Salto al trineo; sin embargo, mis pies se arrastran por la nieve. El viejecito me persigue, agitando los codos. Ya está cerca de mí, pero oigo el tintineo de los cascabeles y sé que, en cuanto los alcance, estoy salvado. El sonido de los cascabeles se torna más intenso por momentos. El viejo me ha pillado, cayendo de bruces encima de mi cara, de manera que apenas si distingo el tintineo de los cascabeles. Lo mismo que antes, me pongo a besarle la mano. De pronto, me doy cuenta de que se ha transformado en el hombre ahogado… que grita: “¡Detente! ¡Ignashka, detente! Me parece que están ahí los haces de Ajmetkin. Ven a ver.» Esto es demasiado horrible… Es mejor despertar…
Abro los ojos. El viento me ha echado sobre la cara los bajos del capote de Aliosha y tengo las rodillas destapadas. Nos deslizamos por una capa de hielo. Vibra en el aire el tintineo de los cascabeles que suenan a la tercera, con la quinta trémula.
Quiero ver los haces, pero en lugar de éstos, aparecen ante mí una casa con balcón y el muro almenado de una fortaleza. Sin embargo, no siento interés en examinarlos. Lo principal es ver de nuevo el pasillo blanco, oír el tañido de la campana de la iglesia y besar la mano del viejecito. Vuelvo a cerrar los cojos y me adormilo.
IX
Estaba profundamente dormido; pero oía sin cesar los cascabeles que sonaban a la tercera y que, en el sueño, se me presentaban ora bajo la forma de un perro que ladraba y se tiraba sobre mí, ora bajo la de un órgano, del que yo era un tubo, ora bajo la de unos versos franceses que estaba escribiendo.
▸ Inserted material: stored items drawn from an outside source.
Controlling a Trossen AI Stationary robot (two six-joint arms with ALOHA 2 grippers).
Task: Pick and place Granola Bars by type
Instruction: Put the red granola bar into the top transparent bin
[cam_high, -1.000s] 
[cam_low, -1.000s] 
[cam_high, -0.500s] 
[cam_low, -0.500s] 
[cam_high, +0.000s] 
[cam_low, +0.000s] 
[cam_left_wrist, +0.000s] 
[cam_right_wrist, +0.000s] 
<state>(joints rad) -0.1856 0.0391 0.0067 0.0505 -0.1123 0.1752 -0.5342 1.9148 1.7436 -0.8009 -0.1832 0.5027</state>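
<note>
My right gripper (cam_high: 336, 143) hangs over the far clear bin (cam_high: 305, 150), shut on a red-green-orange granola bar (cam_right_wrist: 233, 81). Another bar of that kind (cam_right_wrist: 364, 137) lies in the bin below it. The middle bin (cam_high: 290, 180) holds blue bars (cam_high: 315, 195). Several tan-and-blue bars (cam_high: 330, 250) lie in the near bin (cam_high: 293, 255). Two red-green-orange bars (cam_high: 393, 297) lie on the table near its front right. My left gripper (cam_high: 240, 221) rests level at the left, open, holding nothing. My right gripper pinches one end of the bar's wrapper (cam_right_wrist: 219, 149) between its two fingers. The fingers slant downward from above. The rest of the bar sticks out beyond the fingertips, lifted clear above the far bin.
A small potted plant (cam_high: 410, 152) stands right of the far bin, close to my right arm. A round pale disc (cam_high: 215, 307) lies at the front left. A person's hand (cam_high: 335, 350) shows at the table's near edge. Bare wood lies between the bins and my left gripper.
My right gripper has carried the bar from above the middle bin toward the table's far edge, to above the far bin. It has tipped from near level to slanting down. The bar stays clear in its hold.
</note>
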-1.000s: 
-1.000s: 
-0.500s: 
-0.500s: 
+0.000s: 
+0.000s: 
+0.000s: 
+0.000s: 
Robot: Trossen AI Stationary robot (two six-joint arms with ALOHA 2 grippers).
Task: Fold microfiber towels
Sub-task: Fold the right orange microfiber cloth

A ratos me parecía que esa tercera era un instrumento de tortura con el que me apretaban la planta del pie derecho. El dolor llegó a ser tan agudo que me desperté. Abrí los ojos y me froté el pie, que comenzaba a helárseme. La noche seguía siendo turbia, blanca. Lo mismo que antes, algo me empujaba, empujando también el trineo;
Ignashka iba sentado al lado y daba golpes con los pies; el caballo de varas corría al trote por la gruesa capa de nieve, con el cuello en tensión, levantando poco las patas. La cabeza del de la derecha, con las crines al aire, se balanceaba uniformemente, estirando y aflojando las riendas. Pero todo estaba más cubierto de nieve. Se había arremolinado formando verdaderos montones por delante y a ambos lados; los palos de los trineos, los cuellos de nuestras pellizas y las gorras estaban materialmente sepultados. Las patas de los caballos se hundían hasta la rodilla. El viento soplaba ora por la derecha, ora por la izquierda, agitando el cuello y los bajos del armiak de Ignashka y las crines del caballo de varas.